Single by Tom Grennan

from the album Evering Road (Special Edition)
- Released: 3 September 2021
- Length: 3:50
- Label: Insanity
- Songwriters: Ben Kohn; Chris Loco; Pete Kelleher; Tom Barnes; Tom Grennan; Tom Mann;
- Producer: TMS

Tom Grennan singles chronology
| "By Your Side" (2021) | "Don't Break the Heart" (2021) | "Remind Me" (2022) |

Music video
- "Don't Break the Heart" on YouTube

= Don't Break the Heart =

2021 single by Tom Grennan

"Don't Break the Heart" is a song by English singer-songwriter Tom Grennan.
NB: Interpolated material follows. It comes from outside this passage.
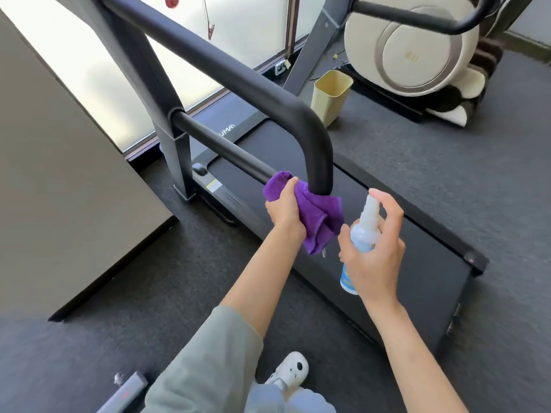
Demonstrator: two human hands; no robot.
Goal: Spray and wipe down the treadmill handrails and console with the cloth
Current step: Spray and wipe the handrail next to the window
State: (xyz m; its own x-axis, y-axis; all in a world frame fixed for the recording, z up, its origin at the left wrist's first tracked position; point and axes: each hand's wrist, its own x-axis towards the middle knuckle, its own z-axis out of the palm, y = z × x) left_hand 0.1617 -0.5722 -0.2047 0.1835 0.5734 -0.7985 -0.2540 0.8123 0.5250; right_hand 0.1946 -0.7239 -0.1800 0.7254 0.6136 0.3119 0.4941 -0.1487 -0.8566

It was released on 3 September 2021 as the third single from the special edition of his second studio album Evering Road. The song was written by Grennan, Ben Kohn, Chris Loco, Pete Kelleher, Tom Barnes and Tom Mann, and produced by TMS.

==Background==
On the inspiration behind the song, Grennan stated:
Recently I received the tragic news of a friend’s mum’s passing. It hit me hard watching him comprehend what had happened, trying to compute the madness and sadness of his new world now that his mum whom he loved so dearly had passed. It triggered memories for me of the loss of my cousin and best friend Alan when I was just a teenager, it broke so many of us. The song unravelled from me quite quickly. It was cathartic on many levels, thoughts of loss and heartbreak, dealing with the grief of death, or the breakdown of a relationship or friendship. These are all things that seem to have dominated my life in recent years, but sadly never get any easier to navigate. I’m grateful that the passing of time allows us to look back and remember the good times.

==Content==
Liv Rose of Gig Goer described "Don't Break the Heart" as "a euphoric track inspired by personal loss and grief. As gentle, acoustic guitars build to powerful percussion", featuring as "tackles complex human emotions in a remarkably uplifting way". The song is written in the key of C♯ minor, with a tempo of 123 beats per minute.

==Music video==
An accompanying video was released on 29 September 2021, And it Was Released On 4 December 2021 On Radio.

==Credits and personnel==
Credits adapted from Tidal.

- TMS – producer
- Ben Kohn – composer, lyricist, programmer, synthesizer
- Chris Loco – composer, lyricist
- Pete Kelleher – composer, lyricist, keyboards
- Tom Barnes – composer, lyricist, drums
- Tom Grennan – composer, lyricist, associated performer, background vocal, drums
- Tom Mann – composer, lyricist
- Dan Bartlett – bass, drums, guitar, synthesizer
- Ollie Green – engineer, piano, recording engineer
- Vern Asbury – guitar
- Chris Gehringer – mastering engineer
- Dan D'Lion – misc producer
- Dan Grech – mixing engineer

==Charts==

===Weekly charts===

Chart performance for "Don't Break the Heart"
| Chart (2021–2022) | Peak position |
|---|---|
| Belgium (Ultratop 50 Flanders) | 38 |
| Czech Republic Airplay (ČNS IFPI) | 27 |
| Ireland (IRMA) | 100 |
| Netherlands (Dutch Top 40) | 13 |
| Netherlands (Single Top 100) | 54 |
| New Zealand Hot Singles (RMNZ) | 4 |
| Poland (Polish Airplay Top 100) | 5 |
| Slovakia Airplay (ČNS IFPI) | 8 |
| UK Singles (OCC) | 49 |

===Year-end charts===

Year-end chart performance for "Don't Break the Heart"
| Chart (2022) | Position |
|---|---|
| Poland (ZPAV) | 93 |

== Certifications ==

Certifications for "Don't Break the Heart"
| Region | Certification | Certified units/sales |
| Netherlands (NVPI) | Gold | 40,000^{‡} |
| Poland (ZPAV) | Gold | 25,000^{‡} |
| United Kingdom (BPI) | Silver | 200,000^{‡} |
^{‡} Sales+streaming figures based on certification alone.